## Directions for this task
Repeat verbatim, and only, the lines of the data below, beginning at the line that contains "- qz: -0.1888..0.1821" and stopping after the line that contains "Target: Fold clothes".

## Material provided
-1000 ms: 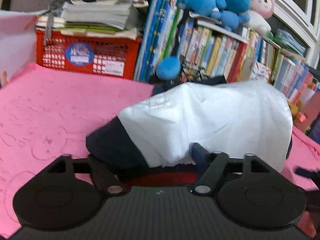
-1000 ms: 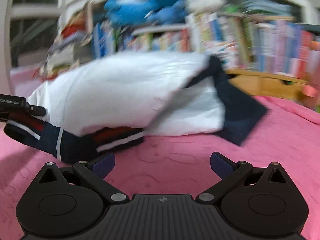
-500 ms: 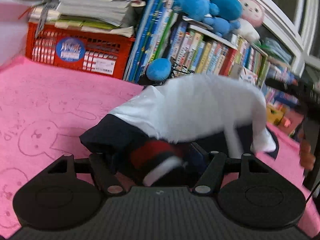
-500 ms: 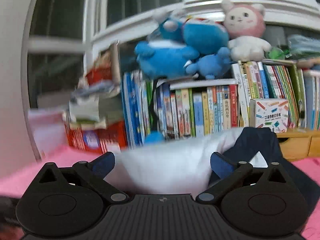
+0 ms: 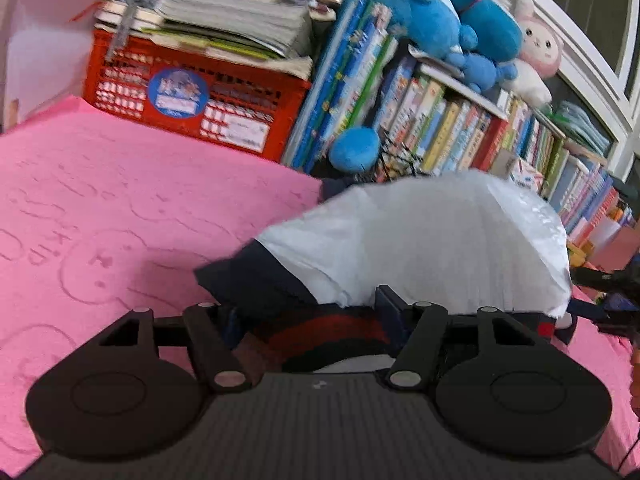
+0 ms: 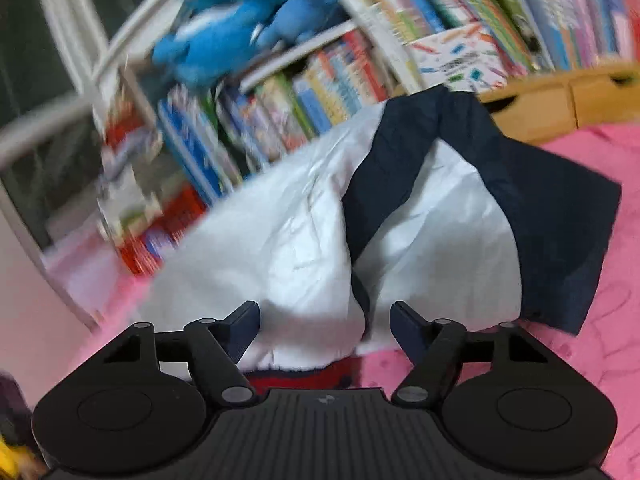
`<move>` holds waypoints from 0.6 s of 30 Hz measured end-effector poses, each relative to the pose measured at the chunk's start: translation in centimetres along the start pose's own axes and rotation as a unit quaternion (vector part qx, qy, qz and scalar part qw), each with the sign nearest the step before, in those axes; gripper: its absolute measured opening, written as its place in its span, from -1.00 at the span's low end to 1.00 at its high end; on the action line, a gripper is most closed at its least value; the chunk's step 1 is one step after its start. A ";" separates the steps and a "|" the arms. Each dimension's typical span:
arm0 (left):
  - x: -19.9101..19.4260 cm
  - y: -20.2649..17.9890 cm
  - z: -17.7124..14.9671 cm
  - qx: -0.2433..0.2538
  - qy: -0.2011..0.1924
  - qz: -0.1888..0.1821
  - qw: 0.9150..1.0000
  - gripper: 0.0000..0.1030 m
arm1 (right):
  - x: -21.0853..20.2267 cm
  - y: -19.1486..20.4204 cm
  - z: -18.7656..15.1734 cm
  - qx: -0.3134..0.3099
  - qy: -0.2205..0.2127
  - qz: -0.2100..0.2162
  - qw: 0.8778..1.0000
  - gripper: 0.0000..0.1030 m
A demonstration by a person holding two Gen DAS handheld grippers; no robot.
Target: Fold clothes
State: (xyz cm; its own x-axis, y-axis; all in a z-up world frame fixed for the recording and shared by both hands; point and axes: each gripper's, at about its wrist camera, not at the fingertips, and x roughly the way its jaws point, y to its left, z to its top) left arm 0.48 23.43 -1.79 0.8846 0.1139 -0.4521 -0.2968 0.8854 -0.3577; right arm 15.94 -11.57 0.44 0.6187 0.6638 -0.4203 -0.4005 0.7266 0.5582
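Note:
A white jacket with navy sleeves and a red-striped hem (image 5: 432,240) lies bunched on the pink bed cover (image 5: 120,208). My left gripper (image 5: 308,312) has its jaws open around the red and navy hem, which bulges between the fingers. In the right wrist view the same jacket (image 6: 304,232) fills the middle, with a navy sleeve (image 6: 552,216) spread to the right. My right gripper (image 6: 324,324) is open, its fingers on either side of the jacket's lower edge. The right gripper also shows at the right edge of the left wrist view (image 5: 608,280).
A red crate (image 5: 188,92) with stacked papers stands at the back left. A bookshelf full of books (image 5: 460,132) with blue and pink plush toys (image 5: 448,12) runs behind the jacket. A yellow wooden rail (image 6: 560,100) borders the bed at the right.
The left gripper has lowered the hem back toward the bed. The right gripper swung down from facing the shelf and now straddles the jacket's near edge. The jacket has settled into a mound.

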 end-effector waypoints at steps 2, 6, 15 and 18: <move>-0.1 0.6 0.3 -0.007 0.001 -0.003 1.000 0.22 | -1.2 -1.8 0.1 0.051 -0.026 0.053 0.997 0.43; 0.9 0.7 0.1 -0.013 0.022 -0.014 1.000 0.26 | -0.3 -1.8 -0.4 0.010 0.036 0.038 0.999 0.57; 1.0 0.8 0.3 -0.018 0.016 -0.012 1.000 -0.22 | 4.9 2.7 -2.3 -0.014 0.068 0.002 0.998 -0.57; -1.6 0.6 0.8 -0.012 -0.008 -0.030 0.999 -0.29 | 0.1 3.4 -1.9 -0.035 0.047 0.026 0.998 -0.60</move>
State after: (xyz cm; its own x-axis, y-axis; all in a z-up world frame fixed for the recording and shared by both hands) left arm -0.81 24.15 -0.66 0.9071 0.0678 -0.4154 -0.2509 0.8795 -0.4044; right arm 13.42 -8.71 0.92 0.5303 0.7123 -0.4598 -0.4782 0.6992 0.5315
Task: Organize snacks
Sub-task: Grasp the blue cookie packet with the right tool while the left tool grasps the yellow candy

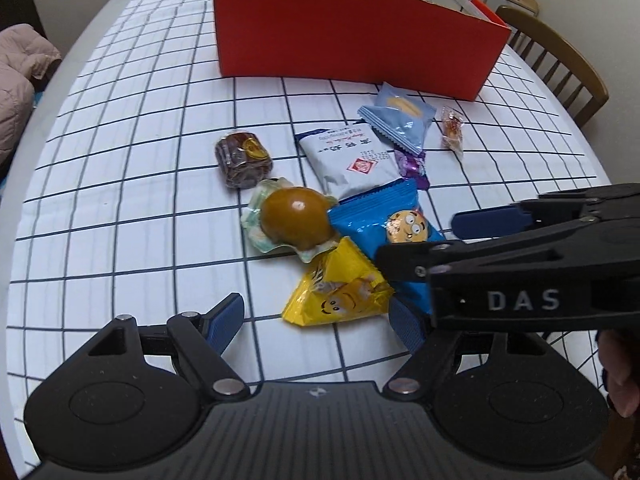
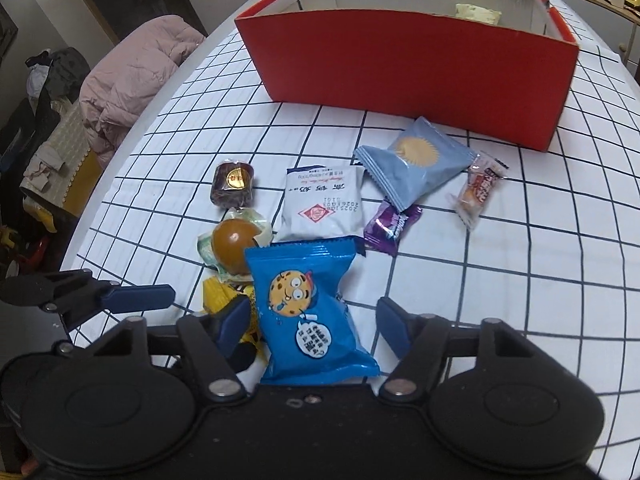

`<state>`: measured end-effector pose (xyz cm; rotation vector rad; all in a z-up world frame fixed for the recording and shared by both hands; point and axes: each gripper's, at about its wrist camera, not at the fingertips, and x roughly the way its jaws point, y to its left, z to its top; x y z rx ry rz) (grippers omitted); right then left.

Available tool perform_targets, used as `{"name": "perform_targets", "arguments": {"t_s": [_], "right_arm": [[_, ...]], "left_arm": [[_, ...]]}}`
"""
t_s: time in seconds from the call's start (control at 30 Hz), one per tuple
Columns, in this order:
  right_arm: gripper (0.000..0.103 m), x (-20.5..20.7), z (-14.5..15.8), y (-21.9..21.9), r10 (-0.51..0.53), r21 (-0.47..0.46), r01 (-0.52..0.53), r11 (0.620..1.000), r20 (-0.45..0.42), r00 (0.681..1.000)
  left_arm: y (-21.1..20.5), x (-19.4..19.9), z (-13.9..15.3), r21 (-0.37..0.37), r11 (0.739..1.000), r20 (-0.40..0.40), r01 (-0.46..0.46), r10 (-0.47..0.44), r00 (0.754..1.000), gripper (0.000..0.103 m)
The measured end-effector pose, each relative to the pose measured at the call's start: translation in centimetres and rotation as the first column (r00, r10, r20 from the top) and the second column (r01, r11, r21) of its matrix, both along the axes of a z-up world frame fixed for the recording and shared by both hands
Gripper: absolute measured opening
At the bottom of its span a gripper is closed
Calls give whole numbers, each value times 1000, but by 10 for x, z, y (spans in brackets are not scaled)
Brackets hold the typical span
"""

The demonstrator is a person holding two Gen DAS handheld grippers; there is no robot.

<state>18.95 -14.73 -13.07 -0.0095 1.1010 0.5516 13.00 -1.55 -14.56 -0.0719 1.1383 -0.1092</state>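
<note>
Right wrist view: right gripper (image 2: pixel 316 320) spread wide, fingers either side of blue cookie packet (image 2: pixel 312 312), not closed on it. Packet flat on grid tablecloth (image 2: pixel 520 280), overlapping yellow packet (image 1: pixel 340 292). Left gripper (image 1: pixel 320 316) also wide, yellow packet between its fingers, nothing held. Remaining snacks scattered just beyond. Red box (image 2: pixel 412 68) farther back on tablecloth, one pale snack (image 2: pixel 478 14) inside.

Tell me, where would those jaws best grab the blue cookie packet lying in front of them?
Probably across its middle, from straight above. The blue cookie packet lies flat, its length running away from the camera, already between the open right gripper jaws. Its long side edges are free on the right, while the yellow packet crowds the left, so closing carefully there matters.
</note>
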Motion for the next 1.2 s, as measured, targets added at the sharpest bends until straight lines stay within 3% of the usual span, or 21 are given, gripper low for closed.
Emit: {"name": "perform_targets", "arguments": {"t_s": [0.17,0.3,0.4,0.5,0.57,0.7,1.07,1.2], "right_arm": [[57,3,-5,3,16,-3,-16,1000,-19,1000],[53,4,-7,3,20,2,-19,1000,-20,1000],[48,4,-7,1,9,6,-9,1000,-17,1000],[46,4,-7,-6,-22,14,22,1000,-16,1000],[45,4,-7,-12,-44,18,45,999,-16,999],[45,0,-5,-22,-80,35,80,996,-22,997],[44,-27,9,-46,-143,56,143,988,-3,990],[44,-37,16,-53,-155,60,154,986,6,988]], "left_arm": [[-1,6,-5,-26,1000,-18,11,-12,1000,76],[-6,7,-5,-35,999,-23,35,-36,999,59],[-8,9,-5,-36,999,-25,32,-33,999,54],[-7,9,-5,-43,999,-25,24,-25,999,38],[-6,8,-4,-54,998,-29,16,-18,999,34],[-3,5,-3,-69,998,-26,3,-5,1000,28],[4,-8,5,-57,997,-22,-46,45,999,28],[11,-16,9,-67,996,-24,-52,50,998,21]]}}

## Solution to this exercise
  - qz: -0.1888..0.1821
  - qw: 0.9150..1.0000
  - gripper: 0.0000..0.1030 m
arm1 (right):
  - x: -21.0853..20.2267 cm
  - y: -19.1486..20.4204 cm
  - z: -18.7656..15.1734 cm
  - qx: -0.3134..0.3099
  - qy: -0.2205..0.2127
  - qz: -0.2100..0.2162
  - qw: 0.8778..1.0000
  - gripper: 0.0000..0.1030 m
A demonstration by a person holding two Gen DAS handheld grippers; no robot.
Target: Fold clothes

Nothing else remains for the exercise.